WHAT YOU HAVE TO DO ::
Reproduce the entries exactly. Omit none of them.

SOURCE DATA ::
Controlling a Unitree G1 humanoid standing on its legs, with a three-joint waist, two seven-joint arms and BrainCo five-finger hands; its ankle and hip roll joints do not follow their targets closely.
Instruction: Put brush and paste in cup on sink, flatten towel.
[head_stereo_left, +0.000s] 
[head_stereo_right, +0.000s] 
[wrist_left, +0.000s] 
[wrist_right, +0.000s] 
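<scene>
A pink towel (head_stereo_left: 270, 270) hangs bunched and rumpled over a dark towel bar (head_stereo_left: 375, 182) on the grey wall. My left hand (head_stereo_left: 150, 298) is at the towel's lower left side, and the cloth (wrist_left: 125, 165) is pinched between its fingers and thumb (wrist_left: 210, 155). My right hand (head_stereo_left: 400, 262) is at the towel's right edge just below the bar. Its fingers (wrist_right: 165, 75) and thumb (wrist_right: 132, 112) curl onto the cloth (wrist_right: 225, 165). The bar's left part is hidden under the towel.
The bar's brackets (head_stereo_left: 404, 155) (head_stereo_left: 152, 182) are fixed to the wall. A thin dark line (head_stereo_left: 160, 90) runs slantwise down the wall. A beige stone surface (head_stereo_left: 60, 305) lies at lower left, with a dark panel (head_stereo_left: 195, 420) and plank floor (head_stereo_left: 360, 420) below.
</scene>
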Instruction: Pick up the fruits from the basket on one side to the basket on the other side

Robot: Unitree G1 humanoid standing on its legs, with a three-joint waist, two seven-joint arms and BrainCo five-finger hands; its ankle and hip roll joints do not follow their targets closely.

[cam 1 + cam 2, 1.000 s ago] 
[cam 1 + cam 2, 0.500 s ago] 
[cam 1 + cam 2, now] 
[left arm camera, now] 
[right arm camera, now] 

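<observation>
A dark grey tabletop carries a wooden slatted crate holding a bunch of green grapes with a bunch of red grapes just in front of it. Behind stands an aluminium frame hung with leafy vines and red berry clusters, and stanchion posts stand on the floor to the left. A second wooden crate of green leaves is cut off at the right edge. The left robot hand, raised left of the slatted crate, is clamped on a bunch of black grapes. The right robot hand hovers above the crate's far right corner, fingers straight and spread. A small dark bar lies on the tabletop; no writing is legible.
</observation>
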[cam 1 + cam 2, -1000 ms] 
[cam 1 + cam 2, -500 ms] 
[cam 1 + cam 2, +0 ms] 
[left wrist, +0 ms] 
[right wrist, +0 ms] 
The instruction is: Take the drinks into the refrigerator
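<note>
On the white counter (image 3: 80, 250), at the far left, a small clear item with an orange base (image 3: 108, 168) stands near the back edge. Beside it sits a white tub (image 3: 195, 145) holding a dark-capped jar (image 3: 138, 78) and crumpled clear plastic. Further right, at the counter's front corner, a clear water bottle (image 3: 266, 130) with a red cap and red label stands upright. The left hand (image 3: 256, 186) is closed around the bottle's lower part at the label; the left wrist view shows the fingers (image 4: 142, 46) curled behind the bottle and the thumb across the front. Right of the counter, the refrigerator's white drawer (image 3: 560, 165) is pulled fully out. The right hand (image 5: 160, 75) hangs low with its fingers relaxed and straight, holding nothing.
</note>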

SOLUTION FOR THIS PROBLEM ::
Controlling a Unitree G1 humanoid standing on its legs, with a three-joint waist, two seven-joint arms and BrainCo five-finger hands; its ankle and hip roll joints do not follow their targets closely.
Instruction: Put brush and paste in cup on sink, flatten towel.
[head_stereo_left, +0.000s] 
[head_stereo_right, +0.000s] 
[wrist_left, +0.000s] 
[wrist_right, +0.000s] 
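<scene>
A pink towel (head_stereo_left: 270, 270) hangs bunched and rumpled over a dark towel bar (head_stereo_left: 375, 182) on the grey wall. My left hand (head_stereo_left: 150, 298) is at the towel's lower left side, and the cloth (wrist_left: 125, 165) is pinched between its fingers and thumb (wrist_left: 210, 155). My right hand (head_stereo_left: 400, 262) is at the towel's right edge just below the bar. Its fingers (wrist_right: 165, 75) and thumb (wrist_right: 132, 112) curl onto the cloth (wrist_right: 225, 165). The bar's left part is hidden under the towel.
The bar's brackets (head_stereo_left: 404, 155) (head_stereo_left: 152, 182) are fixed to the wall. A thin dark line (head_stereo_left: 160, 90) runs slantwise down the wall. A beige stone surface (head_stereo_left: 60, 305) lies at lower left, with a dark panel (head_stereo_left: 195, 420) and plank floor (head_stereo_left: 360, 420) below.
</scene>
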Instruction: Pick up the fruits from the basket on one side to the basket on the other side

Robot: Unitree G1 humanoid standing on its legs, with a three-joint waist, two seven-joint arms and BrainCo five-finger hands; its ankle and hip roll joints do not follow their targets closely.

[cam 1 + cam 2, 1.000 s ago] 
[cam 1 + cam 2, 0.500 s ago] 
[cam 1 + cam 2, now] 
[left arm camera, now] 
[right arm camera, now] 

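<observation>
A dark grey tabletop carries a wooden slatted crate holding a bunch of green grapes with a bunch of red grapes just in front of it. Behind stands an aluminium frame hung with leafy vines and red berry clusters, and stanchion posts stand on the floor to the left. A second wooden crate of green leaves is cut off at the right edge. The left robot hand, raised left of the slatted crate, is clamped on a bunch of black grapes. The right robot hand hovers above the crate's far right corner, fingers straight and spread. A small dark bar lies on the tabletop; no writing is legible.
</observation>
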[cam 1 + cam 2, -1000 ms] 
[cam 1 + cam 2, -500 ms] 
[cam 1 + cam 2, +0 ms] 
[left wrist, +0 ms] 
[right wrist, +0 ms] 
The instruction is: Take the drinks into the refrigerator
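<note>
On the white counter (image 3: 80, 250), at the far left, a small clear item with an orange base (image 3: 108, 168) stands near the back edge. Beside it sits a white tub (image 3: 195, 145) holding a dark-capped jar (image 3: 138, 78) and crumpled clear plastic. Further right, at the counter's front corner, a clear water bottle (image 3: 266, 130) with a red cap and red label stands upright. The left hand (image 3: 256, 186) is closed around the bottle's lower part at the label; the left wrist view shows the fingers (image 4: 142, 46) curled behind the bottle and the thumb across the front. Right of the counter, the refrigerator's white drawer (image 3: 560, 165) is pulled fully out. The right hand (image 5: 160, 75) hangs low with its fingers relaxed and straight, holding nothing.
</note>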

No further output is needed.